Since the start of the year, the Greek Government has further obstructed access to asylum for most migrants seeking protection in Greece, through the implementation of unfair policies and dysfunctional asylum procedures. In doing so, Greece (like all other EU Member States) has unashamedly adopted a racist double-standard of protection and treatment towards people from the global South seeking safety in the EU compared with the swift provision of protection to Ukrainians. In stark contrast to the opening of borders to Ukrainian nationals, evidence continues to emerge showing that Greek authorities systematically perpetrate violent and illegal pushbacks in the Aegean, with the complicity of EU institutions and agencies. As a result, only a limited number of migrants have reached the Greek islands and managed to exercise their right to seek international protection, without being violently thrown back at sea on floating motorless liferafts. 

In parallel, the population in the Reception and Identification Centre of Lesvos (Lesvos RIC or camp) steadily declined since the start of the year. Despite this, the reception and living conditions imposed on migrants forced to live in Lesvos RIC over the winter remained inadequate to protect people from freezing winter temperatures and a dangerous and destructive series of fires. Under the pretext of COVID-19 prevention, arbitrary and unjustified restrictions on movement continue to be imposed on migrants trapped in Lesvos: amounting to effective detention. Such conditions have also increasingly gone unreported and unnoticed given the gradual exodus of major humanitarian organisations working in Lesvos, now re-focusing their funding and work towards the war in Ukraine. 
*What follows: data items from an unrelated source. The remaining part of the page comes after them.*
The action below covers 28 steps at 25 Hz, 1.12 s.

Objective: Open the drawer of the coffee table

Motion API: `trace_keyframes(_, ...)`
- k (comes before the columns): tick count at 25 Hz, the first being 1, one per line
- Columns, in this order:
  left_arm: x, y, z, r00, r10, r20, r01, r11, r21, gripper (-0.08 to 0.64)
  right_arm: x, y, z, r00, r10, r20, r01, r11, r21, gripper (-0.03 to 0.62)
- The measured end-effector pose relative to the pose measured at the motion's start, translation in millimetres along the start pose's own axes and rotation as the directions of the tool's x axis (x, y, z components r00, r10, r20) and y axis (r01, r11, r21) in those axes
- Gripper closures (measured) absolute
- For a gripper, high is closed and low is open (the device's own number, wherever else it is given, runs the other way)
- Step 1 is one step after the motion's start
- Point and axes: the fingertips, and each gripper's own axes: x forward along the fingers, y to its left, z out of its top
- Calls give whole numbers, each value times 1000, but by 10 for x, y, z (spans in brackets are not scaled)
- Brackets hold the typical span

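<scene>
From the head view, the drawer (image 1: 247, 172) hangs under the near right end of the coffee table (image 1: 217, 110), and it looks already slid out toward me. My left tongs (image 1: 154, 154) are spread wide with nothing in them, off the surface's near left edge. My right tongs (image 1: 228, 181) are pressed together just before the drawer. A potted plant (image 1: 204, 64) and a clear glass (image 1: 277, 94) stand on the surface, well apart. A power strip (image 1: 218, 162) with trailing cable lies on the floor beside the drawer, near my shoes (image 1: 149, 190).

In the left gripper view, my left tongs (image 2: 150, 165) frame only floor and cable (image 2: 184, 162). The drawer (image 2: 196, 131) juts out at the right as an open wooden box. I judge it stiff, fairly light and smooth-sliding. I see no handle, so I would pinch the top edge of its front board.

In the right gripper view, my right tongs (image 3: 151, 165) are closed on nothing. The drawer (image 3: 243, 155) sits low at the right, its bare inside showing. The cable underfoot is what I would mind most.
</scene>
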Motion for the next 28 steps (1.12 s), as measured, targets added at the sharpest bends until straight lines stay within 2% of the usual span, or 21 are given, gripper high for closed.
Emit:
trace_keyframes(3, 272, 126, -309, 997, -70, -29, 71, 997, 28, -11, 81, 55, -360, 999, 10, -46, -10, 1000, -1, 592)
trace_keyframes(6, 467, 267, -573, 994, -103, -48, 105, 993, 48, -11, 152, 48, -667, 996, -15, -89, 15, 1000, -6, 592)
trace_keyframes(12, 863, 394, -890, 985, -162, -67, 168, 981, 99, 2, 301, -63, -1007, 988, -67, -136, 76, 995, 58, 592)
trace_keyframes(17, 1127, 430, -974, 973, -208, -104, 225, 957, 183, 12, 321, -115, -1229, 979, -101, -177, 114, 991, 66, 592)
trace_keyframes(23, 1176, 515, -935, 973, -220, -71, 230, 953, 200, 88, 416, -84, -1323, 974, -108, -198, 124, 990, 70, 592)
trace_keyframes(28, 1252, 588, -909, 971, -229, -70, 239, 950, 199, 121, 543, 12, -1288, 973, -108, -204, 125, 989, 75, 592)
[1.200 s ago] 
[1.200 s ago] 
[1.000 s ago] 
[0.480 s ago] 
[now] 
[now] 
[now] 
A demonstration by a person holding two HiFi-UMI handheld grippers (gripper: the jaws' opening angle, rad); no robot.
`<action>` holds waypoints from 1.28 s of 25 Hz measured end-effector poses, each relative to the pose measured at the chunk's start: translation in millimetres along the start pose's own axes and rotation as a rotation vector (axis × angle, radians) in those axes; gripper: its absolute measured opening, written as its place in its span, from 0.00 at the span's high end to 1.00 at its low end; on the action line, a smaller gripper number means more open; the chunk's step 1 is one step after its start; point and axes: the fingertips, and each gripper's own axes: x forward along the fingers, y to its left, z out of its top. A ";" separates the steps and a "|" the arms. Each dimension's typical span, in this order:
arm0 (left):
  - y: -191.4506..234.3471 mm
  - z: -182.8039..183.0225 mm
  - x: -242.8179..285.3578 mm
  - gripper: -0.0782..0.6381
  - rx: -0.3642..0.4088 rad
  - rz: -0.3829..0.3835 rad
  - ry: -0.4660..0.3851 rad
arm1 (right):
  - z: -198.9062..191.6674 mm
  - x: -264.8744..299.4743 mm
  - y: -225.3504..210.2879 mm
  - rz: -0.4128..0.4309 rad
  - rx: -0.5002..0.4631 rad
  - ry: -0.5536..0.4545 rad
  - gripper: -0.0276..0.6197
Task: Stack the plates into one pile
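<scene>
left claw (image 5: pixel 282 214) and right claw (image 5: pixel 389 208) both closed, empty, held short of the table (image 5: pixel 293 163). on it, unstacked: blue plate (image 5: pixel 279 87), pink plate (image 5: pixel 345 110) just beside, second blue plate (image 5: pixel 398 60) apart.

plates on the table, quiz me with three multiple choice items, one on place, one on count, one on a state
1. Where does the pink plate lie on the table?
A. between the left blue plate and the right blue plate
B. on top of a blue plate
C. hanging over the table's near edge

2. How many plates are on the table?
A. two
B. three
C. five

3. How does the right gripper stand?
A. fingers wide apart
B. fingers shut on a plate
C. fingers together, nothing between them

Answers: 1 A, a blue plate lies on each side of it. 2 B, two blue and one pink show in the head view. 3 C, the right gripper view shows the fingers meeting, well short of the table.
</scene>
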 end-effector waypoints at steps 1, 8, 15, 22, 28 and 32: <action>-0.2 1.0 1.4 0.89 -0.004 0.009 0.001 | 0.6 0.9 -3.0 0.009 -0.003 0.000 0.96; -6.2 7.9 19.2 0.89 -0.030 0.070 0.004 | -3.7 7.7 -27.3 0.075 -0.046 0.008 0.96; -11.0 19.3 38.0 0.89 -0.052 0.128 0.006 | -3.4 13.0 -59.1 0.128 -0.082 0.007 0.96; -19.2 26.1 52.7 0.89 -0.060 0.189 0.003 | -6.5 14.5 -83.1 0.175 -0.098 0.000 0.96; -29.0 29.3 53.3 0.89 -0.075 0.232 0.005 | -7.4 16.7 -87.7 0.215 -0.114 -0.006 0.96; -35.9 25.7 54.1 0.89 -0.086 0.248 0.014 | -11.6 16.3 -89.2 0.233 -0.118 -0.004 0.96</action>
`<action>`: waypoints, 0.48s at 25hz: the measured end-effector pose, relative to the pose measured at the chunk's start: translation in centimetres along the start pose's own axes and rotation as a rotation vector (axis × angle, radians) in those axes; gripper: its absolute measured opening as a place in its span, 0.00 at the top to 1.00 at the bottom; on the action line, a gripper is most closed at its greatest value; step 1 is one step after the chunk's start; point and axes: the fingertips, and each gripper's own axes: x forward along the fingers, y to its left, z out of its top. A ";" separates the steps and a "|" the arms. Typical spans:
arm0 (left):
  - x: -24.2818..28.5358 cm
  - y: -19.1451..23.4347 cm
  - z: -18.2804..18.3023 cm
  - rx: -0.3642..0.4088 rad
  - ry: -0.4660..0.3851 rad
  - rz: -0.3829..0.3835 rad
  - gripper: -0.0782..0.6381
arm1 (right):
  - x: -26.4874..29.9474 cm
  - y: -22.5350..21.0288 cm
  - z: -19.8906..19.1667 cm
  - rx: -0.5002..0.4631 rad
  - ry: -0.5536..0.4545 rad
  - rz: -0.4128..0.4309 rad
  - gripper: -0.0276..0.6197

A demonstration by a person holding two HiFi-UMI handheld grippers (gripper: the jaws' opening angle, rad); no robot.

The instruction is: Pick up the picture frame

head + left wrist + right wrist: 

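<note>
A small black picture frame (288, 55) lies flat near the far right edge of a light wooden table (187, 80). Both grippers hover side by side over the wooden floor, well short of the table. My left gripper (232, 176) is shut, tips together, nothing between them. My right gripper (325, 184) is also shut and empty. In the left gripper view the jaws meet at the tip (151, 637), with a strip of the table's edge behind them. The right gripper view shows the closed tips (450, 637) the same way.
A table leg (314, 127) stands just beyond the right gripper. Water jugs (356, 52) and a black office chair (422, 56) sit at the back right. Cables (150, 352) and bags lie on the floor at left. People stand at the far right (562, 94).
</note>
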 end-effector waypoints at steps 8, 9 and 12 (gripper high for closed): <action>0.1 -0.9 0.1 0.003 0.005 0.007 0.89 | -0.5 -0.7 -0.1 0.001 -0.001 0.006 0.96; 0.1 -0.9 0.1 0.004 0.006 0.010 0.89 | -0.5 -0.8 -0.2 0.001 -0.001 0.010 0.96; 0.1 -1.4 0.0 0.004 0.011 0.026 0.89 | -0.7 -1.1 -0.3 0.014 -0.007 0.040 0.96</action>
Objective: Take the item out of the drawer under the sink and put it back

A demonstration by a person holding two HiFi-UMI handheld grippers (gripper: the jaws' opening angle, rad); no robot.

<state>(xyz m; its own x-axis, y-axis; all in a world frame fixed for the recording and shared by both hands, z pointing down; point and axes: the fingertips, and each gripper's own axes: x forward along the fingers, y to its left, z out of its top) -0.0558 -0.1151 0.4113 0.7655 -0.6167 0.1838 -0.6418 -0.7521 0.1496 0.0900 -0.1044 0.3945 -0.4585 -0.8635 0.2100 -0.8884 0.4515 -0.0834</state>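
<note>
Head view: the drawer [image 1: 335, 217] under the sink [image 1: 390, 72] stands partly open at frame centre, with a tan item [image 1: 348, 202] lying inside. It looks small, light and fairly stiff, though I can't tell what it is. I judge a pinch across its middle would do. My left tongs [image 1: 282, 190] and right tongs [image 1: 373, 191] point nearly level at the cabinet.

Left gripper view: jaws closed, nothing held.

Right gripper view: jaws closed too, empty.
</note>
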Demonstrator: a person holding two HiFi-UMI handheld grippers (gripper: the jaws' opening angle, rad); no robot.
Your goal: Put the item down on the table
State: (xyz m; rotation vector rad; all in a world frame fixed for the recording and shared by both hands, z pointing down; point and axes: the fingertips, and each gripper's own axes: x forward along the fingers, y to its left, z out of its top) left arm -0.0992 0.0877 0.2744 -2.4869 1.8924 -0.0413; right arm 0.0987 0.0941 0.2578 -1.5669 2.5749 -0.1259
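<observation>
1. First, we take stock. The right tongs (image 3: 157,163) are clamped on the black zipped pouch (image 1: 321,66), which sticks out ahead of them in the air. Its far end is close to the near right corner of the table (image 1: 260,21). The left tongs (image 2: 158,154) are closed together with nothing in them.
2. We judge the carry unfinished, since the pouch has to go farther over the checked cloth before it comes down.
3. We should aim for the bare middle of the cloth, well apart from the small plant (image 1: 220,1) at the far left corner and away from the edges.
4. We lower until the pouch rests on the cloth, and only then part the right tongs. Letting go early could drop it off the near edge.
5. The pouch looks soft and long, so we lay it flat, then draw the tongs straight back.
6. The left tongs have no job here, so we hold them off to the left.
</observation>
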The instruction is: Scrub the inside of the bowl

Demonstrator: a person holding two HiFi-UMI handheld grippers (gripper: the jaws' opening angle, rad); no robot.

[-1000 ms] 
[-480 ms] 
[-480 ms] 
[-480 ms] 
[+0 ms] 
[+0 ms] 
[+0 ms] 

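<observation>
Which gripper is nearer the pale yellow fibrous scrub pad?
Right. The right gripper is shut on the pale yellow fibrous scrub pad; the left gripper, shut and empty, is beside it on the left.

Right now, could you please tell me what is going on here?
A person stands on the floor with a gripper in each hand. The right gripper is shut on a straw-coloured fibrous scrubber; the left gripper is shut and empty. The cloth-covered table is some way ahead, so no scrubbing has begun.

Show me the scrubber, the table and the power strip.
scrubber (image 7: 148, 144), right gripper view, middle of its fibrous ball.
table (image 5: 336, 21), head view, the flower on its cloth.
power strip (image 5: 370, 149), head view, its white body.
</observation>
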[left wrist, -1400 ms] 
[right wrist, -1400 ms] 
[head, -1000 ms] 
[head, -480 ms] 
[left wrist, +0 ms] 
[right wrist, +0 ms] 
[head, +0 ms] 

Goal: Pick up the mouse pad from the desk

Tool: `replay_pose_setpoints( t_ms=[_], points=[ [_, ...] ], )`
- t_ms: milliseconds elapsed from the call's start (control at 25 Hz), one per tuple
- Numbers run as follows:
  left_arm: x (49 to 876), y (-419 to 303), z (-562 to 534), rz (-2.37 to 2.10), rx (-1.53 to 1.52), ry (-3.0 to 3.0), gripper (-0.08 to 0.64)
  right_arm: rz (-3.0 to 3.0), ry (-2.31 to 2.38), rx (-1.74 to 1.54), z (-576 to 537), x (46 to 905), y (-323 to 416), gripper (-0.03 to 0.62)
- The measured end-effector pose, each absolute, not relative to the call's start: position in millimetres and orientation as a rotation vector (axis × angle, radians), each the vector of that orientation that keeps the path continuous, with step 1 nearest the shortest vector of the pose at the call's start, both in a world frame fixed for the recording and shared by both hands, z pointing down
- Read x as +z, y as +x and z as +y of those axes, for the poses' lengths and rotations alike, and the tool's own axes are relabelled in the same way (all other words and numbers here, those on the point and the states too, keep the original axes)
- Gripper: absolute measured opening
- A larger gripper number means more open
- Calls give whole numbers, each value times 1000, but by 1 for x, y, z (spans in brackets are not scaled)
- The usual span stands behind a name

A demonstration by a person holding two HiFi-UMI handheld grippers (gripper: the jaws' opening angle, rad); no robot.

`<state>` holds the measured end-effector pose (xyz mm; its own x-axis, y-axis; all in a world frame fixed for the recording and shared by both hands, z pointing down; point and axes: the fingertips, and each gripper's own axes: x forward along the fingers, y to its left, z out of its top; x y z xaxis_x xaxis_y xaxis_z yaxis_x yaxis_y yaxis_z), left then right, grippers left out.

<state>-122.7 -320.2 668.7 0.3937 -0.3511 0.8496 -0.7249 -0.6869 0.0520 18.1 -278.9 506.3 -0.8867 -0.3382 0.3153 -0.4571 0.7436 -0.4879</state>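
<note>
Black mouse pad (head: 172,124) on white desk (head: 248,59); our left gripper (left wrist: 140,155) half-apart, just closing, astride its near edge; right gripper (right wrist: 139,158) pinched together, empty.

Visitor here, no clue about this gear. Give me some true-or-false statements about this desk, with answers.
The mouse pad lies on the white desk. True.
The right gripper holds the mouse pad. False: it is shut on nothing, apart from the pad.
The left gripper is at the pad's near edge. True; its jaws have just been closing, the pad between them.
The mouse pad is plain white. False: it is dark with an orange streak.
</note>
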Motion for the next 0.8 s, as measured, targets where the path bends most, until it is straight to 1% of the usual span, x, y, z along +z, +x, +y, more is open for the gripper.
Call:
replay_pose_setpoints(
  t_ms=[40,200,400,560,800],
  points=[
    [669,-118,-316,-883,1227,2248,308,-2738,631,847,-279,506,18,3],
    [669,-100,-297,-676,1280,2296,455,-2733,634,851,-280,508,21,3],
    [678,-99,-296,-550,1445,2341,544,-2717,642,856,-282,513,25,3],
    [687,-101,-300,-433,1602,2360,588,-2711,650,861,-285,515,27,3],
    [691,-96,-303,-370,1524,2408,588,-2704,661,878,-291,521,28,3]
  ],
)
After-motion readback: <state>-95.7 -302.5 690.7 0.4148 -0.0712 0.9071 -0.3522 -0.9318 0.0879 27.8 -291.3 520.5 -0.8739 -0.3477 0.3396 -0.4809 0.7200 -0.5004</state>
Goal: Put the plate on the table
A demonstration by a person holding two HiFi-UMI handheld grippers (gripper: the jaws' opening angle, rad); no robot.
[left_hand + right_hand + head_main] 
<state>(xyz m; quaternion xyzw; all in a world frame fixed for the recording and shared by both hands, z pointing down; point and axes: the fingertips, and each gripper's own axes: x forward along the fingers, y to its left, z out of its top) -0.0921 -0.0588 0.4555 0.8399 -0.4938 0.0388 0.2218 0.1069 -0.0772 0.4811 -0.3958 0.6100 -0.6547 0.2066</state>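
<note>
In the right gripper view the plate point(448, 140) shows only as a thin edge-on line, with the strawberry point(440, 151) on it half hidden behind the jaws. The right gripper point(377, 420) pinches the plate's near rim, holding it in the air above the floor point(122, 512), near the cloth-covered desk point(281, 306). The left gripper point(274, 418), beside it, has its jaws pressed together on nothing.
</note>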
In this context, Legal Centre Lesvos (LCL) carried out its usual activities, including information sessions and individual legal consultations to improve people’s access to information and ability to exercise their rights in their asylum interviews, on appeal, or for subsequent applications for asylum. In addition, LCL continued documenting human rights violations through the publication of updates and reports denouncing the dreadful conditions imposed on hundreds of people forced to live in the Lesvos RIC. LCL lawyers also represented several migrants before national and international courts. For instance, interim measures filed by LCL on 14 February were partially granted by the European Court of Human Rights (ECtHR), preventing the illegal removal of 11 unregistered asylum seekers from Greek territory and ensuring their access to basic needs. LCL also represented one of the two criminalised young Afghan men (Amir Zahiri and Akif Razuli) – wrongfully convicted of smuggling, despite being refugees themselves subject to smuggling operations, and sentenced them to 50 years in prison in the first instance. Their appeal trial before Greek criminal courts, was shamelessly interrupted and then postponed, leaving both unjustifiably in detention.